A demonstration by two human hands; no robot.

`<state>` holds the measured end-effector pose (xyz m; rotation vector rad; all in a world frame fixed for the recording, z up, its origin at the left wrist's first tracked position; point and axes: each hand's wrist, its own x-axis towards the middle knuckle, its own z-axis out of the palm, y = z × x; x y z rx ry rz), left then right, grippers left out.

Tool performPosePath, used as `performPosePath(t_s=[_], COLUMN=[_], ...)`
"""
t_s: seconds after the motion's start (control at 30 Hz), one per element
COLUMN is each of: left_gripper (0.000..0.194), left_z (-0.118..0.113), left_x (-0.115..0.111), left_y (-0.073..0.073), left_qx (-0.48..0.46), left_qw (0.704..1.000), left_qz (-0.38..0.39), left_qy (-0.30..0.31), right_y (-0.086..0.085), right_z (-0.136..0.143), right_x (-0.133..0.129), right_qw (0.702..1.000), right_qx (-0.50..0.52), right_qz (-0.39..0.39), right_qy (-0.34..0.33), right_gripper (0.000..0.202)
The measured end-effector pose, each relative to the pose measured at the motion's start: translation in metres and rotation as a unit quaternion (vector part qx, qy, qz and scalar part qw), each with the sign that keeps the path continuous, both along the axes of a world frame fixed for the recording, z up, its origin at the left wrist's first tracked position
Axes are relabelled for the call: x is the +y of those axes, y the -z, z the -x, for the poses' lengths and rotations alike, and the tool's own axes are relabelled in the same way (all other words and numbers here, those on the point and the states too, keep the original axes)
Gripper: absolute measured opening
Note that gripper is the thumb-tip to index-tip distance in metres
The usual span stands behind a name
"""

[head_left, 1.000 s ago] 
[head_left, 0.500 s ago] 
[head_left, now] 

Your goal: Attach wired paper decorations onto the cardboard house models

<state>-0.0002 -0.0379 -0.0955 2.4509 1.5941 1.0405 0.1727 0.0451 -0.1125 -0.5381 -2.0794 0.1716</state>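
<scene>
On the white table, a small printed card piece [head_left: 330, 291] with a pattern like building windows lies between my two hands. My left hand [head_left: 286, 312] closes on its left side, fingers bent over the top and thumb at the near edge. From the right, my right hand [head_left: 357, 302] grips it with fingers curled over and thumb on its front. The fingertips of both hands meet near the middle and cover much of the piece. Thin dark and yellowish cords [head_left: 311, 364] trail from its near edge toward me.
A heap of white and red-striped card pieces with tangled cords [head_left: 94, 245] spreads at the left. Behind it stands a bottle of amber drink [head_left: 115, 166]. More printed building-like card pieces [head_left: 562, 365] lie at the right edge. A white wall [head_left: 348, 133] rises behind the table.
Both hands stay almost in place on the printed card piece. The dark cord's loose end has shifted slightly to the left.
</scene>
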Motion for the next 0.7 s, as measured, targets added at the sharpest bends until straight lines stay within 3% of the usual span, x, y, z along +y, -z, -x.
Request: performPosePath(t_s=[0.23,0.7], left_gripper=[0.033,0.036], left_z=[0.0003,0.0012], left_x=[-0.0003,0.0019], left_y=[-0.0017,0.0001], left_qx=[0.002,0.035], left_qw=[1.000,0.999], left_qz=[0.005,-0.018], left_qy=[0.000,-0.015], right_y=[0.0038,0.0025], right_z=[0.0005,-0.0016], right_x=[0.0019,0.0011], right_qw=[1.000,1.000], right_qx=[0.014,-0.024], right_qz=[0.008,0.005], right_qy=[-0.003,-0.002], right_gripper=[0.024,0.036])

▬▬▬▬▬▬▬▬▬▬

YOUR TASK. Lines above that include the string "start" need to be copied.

SOLUTION BELOW.
t_s: seconds after the motion's start (control at 30 Hz), one per element
The measured end-effector pose, each relative to the pose measured at the motion's start: translation in metres and rotation as a unit quaternion (vector part qx, qy, qz and scalar part qw), each with the sign that keeps the path continuous, both along the axes of a world frame fixed for the recording, z up, its origin at the left wrist's first tracked position

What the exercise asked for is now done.